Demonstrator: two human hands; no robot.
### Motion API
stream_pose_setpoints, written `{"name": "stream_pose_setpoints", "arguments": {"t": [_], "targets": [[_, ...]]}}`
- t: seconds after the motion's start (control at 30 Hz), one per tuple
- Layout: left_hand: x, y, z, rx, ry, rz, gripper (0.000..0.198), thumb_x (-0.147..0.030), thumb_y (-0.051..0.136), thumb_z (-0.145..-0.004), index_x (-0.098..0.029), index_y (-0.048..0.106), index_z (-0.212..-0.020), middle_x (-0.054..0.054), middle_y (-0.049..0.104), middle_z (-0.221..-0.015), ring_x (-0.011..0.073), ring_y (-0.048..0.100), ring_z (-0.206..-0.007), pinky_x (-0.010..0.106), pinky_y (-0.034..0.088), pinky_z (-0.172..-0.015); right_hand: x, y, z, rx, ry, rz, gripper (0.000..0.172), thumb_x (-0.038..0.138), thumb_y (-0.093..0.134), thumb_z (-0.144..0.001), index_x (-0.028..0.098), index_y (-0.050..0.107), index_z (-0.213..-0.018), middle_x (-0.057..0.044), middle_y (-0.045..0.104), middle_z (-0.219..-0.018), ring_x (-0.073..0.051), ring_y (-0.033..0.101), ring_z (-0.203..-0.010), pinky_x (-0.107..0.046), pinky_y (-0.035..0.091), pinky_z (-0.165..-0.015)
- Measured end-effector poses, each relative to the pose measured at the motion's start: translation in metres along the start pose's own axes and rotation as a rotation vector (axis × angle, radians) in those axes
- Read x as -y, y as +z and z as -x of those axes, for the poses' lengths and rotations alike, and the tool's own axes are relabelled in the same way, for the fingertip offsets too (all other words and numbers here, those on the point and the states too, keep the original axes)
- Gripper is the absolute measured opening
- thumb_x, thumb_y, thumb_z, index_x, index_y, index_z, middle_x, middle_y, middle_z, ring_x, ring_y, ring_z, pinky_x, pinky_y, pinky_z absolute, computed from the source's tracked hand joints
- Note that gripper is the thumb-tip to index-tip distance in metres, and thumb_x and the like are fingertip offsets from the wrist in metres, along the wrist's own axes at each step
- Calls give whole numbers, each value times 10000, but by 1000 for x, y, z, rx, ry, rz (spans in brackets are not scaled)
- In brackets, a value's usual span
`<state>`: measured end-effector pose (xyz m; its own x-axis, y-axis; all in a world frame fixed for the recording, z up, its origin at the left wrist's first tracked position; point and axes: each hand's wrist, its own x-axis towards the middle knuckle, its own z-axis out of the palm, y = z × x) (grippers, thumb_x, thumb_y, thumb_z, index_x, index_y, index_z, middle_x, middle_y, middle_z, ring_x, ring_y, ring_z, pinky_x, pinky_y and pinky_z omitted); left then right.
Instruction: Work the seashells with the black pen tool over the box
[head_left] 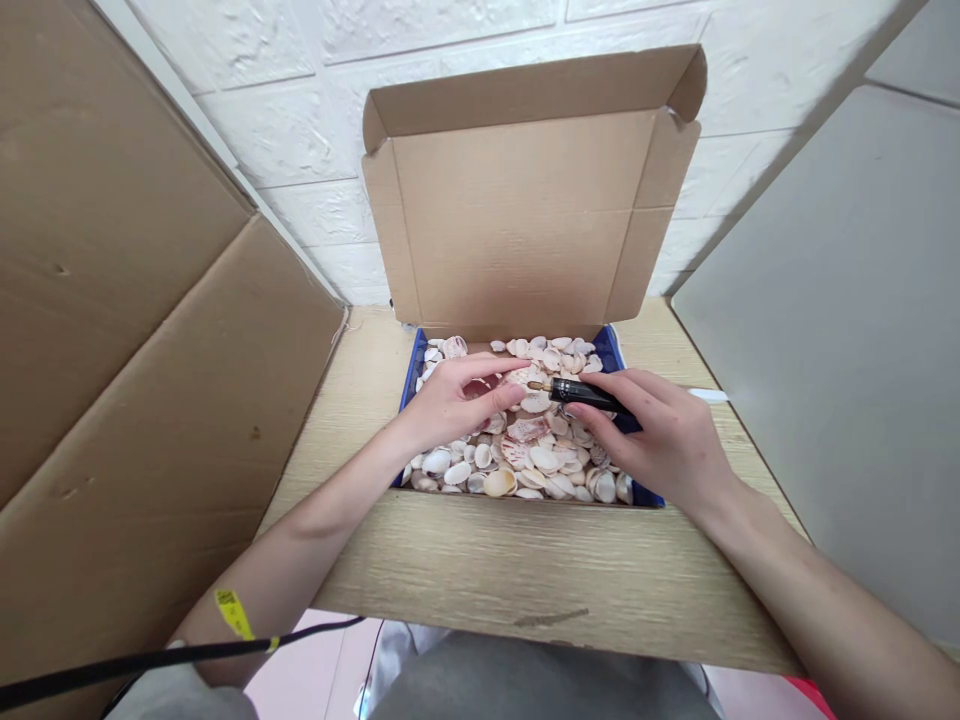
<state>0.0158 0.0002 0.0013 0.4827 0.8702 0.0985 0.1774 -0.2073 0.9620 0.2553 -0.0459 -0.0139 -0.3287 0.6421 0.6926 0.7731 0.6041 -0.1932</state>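
Note:
My right hand (660,425) is wrapped round a small black hand drill (589,394) with a brass-coloured chuck, which points left. The chuck's tip is right by the fingertips of my left hand (465,400). Between that hand's thumb and fingers is the edge of a pale, ribbed seashell (534,400), partly covered by the drill. Under both hands lies a shallow cardboard box (525,215) with blue sides and its lid raised. Many loose shells fill it, among them a reddish striped scallop shell (517,453) and a yellowish shell (500,483).
The box sits on a light wooden tabletop (525,560) against a white brick-patterned wall (300,130). A tall cardboard panel (150,350) stands at left, a grey panel (847,350) at right. A white object (709,396) lies behind my right hand. A black cable (187,655) with a yellow tag crosses at lower left.

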Motion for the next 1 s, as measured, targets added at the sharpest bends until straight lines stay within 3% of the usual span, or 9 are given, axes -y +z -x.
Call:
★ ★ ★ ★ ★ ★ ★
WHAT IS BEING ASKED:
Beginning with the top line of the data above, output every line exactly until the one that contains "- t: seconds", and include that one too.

TASK OUTPUT:
Demonstrator: two human hands; no robot.
### Motion API
stream_pose_setpoints, written `{"name": "stream_pose_setpoints", "arguments": {"t": [_], "targets": [[_, ...]]}}`
- t: seconds after the motion's start (control at 30 Hz), one per tuple

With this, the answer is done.